Under the seventh cause of action, the plaintiffs seek damages for breach of contract, alleging that Meridian agreed to procure the applicable amendment in the policy to reflect Lorenzo Martin as a named insured. Meridian submitted the mortgage contract in support of the branch of its motion which was pursuant to CPLR 3211 (a) (1). The mortgage contract unequivocally provides that the plaintiffs, as borrowers, have the obligation to maintain fire and hazard insurance, and the contract is fully integrated, prohibiting amendment other than in a signed writing. The alleged oral modification of the written contract was ineffective (cf. Martini v Rogers, 6 AD3d 404 [2004]), and Meridian’s alleged oral assurance was not binding (see Cornielle v Aetna Cas. & Sur. Co., 208 AD2d 586, 587 [1994]). Thus, the documentary evidence conclusively establishes a defense to this cause of action as a matter of law, and it must be dismissed pursuant to CPLR 3211 (a) (1).

Under the sixth cause of action, the plaintiffs allege that Meridian was negligent and breached a duty of care in failing to update the policy with Liberty to include Lorenzo Martin as a named insured. Affording the pleading a liberal construction, accepting all facts as alleged to be true, and according the plaintiffs the benefit of every possible favorable inference, the sixth cause of action does not state a cognizable cause of action to recover damages for negligence. “In the absence of an agreement to the contrary, the mortgagee is under no obligation to insure the mortgaged premises” (Beckford v Empire Mut. Ins. Group, 135 AD2d 228, 232 [1988]; see Gurreri v Associates Ins. Co., 248 AD2d 356 [1998]; Cornielle v Aetna Cas. & Sur. Co., 208 AD2d 586 [1994]; Fairfax v Dime Sav. Bank of Williamsburg, 152 AD2d 503 [1989]). As shown, the documentary evidence conclusively establishes that Meridian had no duty to insure the premises.
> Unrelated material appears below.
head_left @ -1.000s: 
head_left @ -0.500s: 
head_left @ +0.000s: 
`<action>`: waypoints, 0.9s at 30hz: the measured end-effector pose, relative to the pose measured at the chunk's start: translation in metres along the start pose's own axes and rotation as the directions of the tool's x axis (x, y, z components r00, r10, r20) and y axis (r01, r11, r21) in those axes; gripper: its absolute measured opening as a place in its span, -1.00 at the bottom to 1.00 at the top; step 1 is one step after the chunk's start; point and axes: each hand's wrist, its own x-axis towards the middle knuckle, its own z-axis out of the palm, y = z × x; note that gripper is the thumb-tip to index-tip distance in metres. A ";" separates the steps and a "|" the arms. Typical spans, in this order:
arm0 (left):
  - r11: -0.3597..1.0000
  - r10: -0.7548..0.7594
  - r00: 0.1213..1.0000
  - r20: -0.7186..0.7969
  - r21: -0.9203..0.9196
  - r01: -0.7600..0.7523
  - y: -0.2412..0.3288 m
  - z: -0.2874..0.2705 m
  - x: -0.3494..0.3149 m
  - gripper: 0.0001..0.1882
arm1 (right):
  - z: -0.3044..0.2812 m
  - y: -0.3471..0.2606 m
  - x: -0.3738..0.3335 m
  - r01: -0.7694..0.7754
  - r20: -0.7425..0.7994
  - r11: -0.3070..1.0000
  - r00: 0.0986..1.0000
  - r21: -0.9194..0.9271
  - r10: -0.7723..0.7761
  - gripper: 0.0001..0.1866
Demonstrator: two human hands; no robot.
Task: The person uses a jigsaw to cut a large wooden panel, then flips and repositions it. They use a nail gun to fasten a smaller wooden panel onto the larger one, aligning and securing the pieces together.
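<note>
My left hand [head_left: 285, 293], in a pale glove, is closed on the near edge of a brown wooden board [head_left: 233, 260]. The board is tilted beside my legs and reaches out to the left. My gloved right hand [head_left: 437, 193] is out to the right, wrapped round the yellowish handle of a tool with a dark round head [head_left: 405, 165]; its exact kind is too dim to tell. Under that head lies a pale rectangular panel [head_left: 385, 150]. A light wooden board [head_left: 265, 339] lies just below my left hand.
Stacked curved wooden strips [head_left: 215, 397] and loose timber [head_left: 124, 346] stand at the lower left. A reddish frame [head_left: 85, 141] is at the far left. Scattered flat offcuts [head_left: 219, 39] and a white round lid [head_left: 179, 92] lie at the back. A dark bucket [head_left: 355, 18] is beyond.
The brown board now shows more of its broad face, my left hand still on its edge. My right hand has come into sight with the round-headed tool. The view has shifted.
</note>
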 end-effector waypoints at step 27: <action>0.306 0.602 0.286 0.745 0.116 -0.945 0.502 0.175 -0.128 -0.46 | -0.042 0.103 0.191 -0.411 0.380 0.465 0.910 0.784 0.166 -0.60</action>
Contrary to the Supreme Court’s determi*732nation, the allegations do not support the theory that Meridian was acting in the role of an insurance agent or broker, and thus, the duties imposed upon insurance agents or brokers do not apply here (cf. Bedessee Imports, Inc. v Cook, Hall & Hyde, Inc., 45 AD3d 792, 793 [2007]; MacDonald v Carpenter & Pelton, 31 AD2d 952, 953 [1969]). Thus, the sixth cause of action should have been dismissed pursuant to CPLR 3211 (a) (1) and (7).

Under the eighth cause of action, the plaintiffs also allege that Meridian was negligent and breached a duty of care by reason of a “special relationship.” Affording the pleading a liberal construction, accepting all facts as alleged to be true, and according the plaintiffs the benefit of every possible favorable inference, the eighth cause of action does not state a cognizable cause of action to recover damages for negligence premised upon a “special relationship” (cf. Rosicki, Rosicki & Assoc., P.C. v Cochems, 59 AD3d 512 [2009]; Fresh Direct v Blue Martini Software, 7 AD3d 487 [2004]). Moreover, the parties’ mortgage contract conclusively establishes that Meridian had no duty to obtain the insurance. Accordingly, the eighth cause of action should have been dismissed pursuant to CPLR 3211 (a) (1) and (7).

The plaintiffs’ remaining contention is without merit. Angiolillo, J.P, Lott, Austin and Cohen, JJ., concur.